Date: 21 Dec 2006 09:40:10 -0800
User-agent: G2/1.0

Ronald wrote:
> Eli Zaretskii wrote:
> >> From: Ronald <address@hidden>
> >> Newsgroups: gnu.emacs.help
> >> Date: Wed, 20 Dec 2006 17:31:25 +0800
> >>
> >> hope not...
> >
> > `woman' is an Emacs Lisp package, so it can only be used inside Emacs.
>
> Emacs tries to do almost everything when it is possible.
> I can't understand why it does this way.

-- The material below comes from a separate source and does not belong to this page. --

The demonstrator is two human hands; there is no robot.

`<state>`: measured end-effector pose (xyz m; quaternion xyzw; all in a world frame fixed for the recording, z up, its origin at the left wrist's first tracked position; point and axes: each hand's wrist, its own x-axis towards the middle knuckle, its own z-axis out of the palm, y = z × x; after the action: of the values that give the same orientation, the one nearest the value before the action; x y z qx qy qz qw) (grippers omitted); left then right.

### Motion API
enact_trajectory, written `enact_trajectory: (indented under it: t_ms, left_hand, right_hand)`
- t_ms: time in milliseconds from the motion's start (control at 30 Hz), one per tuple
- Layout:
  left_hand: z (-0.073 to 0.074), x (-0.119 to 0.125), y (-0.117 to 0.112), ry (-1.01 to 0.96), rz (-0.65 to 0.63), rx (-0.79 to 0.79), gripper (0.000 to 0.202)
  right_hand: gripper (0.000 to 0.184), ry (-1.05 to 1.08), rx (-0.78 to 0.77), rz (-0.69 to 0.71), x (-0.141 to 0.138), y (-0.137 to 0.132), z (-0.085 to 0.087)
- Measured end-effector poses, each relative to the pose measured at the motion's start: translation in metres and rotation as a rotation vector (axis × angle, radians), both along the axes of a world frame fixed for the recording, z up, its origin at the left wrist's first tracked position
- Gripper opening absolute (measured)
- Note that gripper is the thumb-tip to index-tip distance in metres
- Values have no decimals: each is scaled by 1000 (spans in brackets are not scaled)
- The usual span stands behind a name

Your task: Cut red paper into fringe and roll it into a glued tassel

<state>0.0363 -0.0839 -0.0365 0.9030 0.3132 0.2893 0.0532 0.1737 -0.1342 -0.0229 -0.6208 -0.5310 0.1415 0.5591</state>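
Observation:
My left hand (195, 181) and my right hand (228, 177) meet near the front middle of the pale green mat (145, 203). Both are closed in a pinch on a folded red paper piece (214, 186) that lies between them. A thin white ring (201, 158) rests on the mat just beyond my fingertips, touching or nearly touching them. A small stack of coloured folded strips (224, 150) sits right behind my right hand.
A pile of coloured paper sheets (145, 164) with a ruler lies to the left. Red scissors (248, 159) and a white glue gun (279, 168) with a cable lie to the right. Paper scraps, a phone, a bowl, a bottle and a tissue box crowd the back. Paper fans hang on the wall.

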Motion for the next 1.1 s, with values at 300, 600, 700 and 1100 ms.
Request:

One of the reasons is that it's old.  In the past there weren't many
mail programs/news programs etc.  Writing them within Emacs was useful
because it made them portable to fairly much all the system that Emacs
worked on.

Another reason is that once features have been written into Emacs
there's little reason to ditch them.  The autoload system ensures that
they don't make Emacs any bigger or slower, and the way lisp works
ensure that any bugs they contain are very unlikely to affect other
parts of Emacs.

I think that some of these auxilliary bits of Emacs are useful and some
aren't.  I ignore the ones I don't like and use the ones I do.

> Maybe I should learn some lisp first.

You might find it interesting.  As Charles Chan said Emacs may be
thought of as rather like a Lisp machine OS.  It not quite the same
though, since most of it's capabilities are connected with editing.

It's also quite similar to the Java system.  It provides a language
environment, Emacs Lisp, for writing programs that deal with editing.
These programs are portable between Emacs's running on different
platforms.  Like the Java virtual machine there is an interpreter and a
bytecode form for packages/libraries of code. (One of the authors of
Java wrote his own version of Emacs long ago, perhaps this is related).